● TASK GOAL
Copy the data exactly; pictures stay out of the copy.
+++
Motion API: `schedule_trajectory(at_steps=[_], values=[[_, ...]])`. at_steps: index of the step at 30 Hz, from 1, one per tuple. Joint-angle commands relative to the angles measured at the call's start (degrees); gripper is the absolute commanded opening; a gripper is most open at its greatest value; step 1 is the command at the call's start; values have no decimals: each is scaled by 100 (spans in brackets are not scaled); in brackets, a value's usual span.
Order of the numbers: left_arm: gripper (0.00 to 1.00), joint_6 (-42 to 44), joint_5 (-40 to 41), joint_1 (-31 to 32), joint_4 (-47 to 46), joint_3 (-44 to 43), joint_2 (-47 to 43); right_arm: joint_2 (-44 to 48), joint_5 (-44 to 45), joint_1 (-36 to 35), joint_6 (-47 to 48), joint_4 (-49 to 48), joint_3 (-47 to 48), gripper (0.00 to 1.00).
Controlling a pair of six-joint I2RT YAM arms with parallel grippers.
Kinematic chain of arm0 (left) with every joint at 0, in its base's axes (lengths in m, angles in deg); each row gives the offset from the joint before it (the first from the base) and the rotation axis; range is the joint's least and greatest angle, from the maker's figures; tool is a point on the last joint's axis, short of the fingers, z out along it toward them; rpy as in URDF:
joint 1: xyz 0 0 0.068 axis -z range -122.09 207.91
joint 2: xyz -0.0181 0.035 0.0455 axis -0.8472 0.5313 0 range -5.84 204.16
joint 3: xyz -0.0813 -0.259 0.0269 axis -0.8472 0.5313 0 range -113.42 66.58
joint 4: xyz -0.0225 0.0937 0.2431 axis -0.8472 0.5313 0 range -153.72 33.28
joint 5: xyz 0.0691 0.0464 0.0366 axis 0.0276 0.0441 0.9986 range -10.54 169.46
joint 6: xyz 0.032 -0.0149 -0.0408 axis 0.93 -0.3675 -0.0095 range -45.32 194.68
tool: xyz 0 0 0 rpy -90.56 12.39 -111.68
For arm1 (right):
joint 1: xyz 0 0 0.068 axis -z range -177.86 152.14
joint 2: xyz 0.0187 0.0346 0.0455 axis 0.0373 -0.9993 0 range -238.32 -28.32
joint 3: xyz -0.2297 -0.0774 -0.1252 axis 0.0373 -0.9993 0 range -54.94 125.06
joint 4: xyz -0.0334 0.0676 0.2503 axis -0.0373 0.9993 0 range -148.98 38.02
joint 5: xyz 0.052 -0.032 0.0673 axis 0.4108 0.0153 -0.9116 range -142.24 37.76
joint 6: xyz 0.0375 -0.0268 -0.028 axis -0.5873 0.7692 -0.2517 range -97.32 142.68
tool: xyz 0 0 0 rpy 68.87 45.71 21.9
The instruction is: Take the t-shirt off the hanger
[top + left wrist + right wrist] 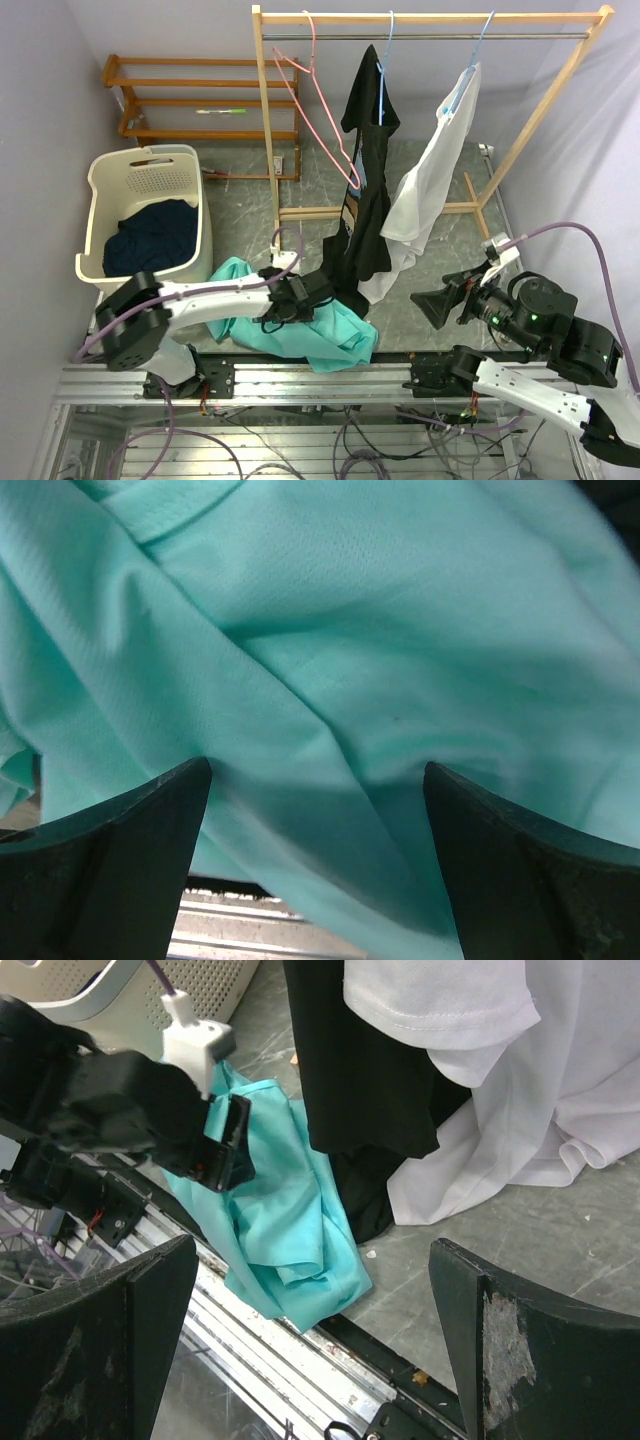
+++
● EXPECTED ANSWER
Motion API: `schedule_trajectory(at_steps=[_], values=[[_, ...]])`. at_steps: index of the step at 30 Hz, from 1, one per tuple. Joint-angle commands relative to the angles measured at the call's start (degrees); gripper is the absolute commanded opening; a gripper is most open at its greatest value; step 1 is the command at the call's start; values have no decimals: each is scaled by 100 (spans in brackets are not scaled); in brackets, a value's usual span.
Order of the numbers: left_arm: gripper (0.00 to 1.00), joint_6 (-42 to 44), joint_5 (-40 to 41), joint_1 (-31 to 32), joint_4 (-47 to 46), joint_3 (-44 to 43), joint_2 (-47 to 43); right_arm: joint_2 (-44 to 48), joint_5 (-44 to 45), joint_1 (-36 to 35), joint_6 (-47 to 48), joint_4 (-49 to 48), joint_3 (-47 to 48), gripper (0.00 to 1.00).
Controlling a pair of six-joint I2RT YAM arms with parallel grippers.
Kinematic chain of arm0 (left) with every joint at 0, in its base's axes (lengths in m, angles in deg); each row gives the offset from the joint before it (the first from the base) and the rotation axis; range is the joint's least and greatest angle, from the maker's figures; tool is a point on the last joint's axis, short of the fingers, z out along it toward them; rpy as in URDF:
joint 1: xyz 0 0 0.068 axis -z range -122.09 207.91
joint 2: xyz -0.0181 0.035 0.0455 axis -0.8472 0.5313 0 range -5.84 204.16
joint 3: xyz -0.0813 -0.259 0.0269 axis -0.8472 0.5313 0 range -113.42 66.58
joint 4: xyz -0.0225 0.0937 0.2431 axis -0.8472 0.5313 0 range -153.72 33.28
joint 5: xyz 0.0691 0.0464 0.0366 axis 0.0276 0.0441 0.9986 range -10.54 169.46
joint 6: xyz 0.032 -0.0149 -0.0408 axis 0.93 -0.3675 -0.0095 range -45.32 194.68
tool: xyz 0 0 0 rpy -90.56 12.39 -111.68
For arm1 (right):
joint 1: xyz 0 0 0.068 axis -z range -177.86 152.14
joint 2: xyz 0.0187 0.0346 0.0455 axis 0.0373 -0.9993 0 range -238.32 -28.32
joint 3: xyz -0.2297 -0.0774 -0.1252 axis 0.0373 -0.9993 0 range -54.94 125.06
joint 4: xyz -0.0334 0.0676 0.2503 axis -0.0373 0.9993 0 range -148.98 38.02
joint 5: xyz 0.052 -0.032 0.0673 axis 0.4108 0.0153 -0.9116 range -142.24 37.76
joint 6: xyz 0.0375 -0.0268 -0.028 axis -0.5873 0.7692 -0.2517 range -97.32 142.68
tool: xyz 0 0 0 rpy 68.87 45.71 21.9
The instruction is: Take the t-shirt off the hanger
[top + left wrist + right wrist] 

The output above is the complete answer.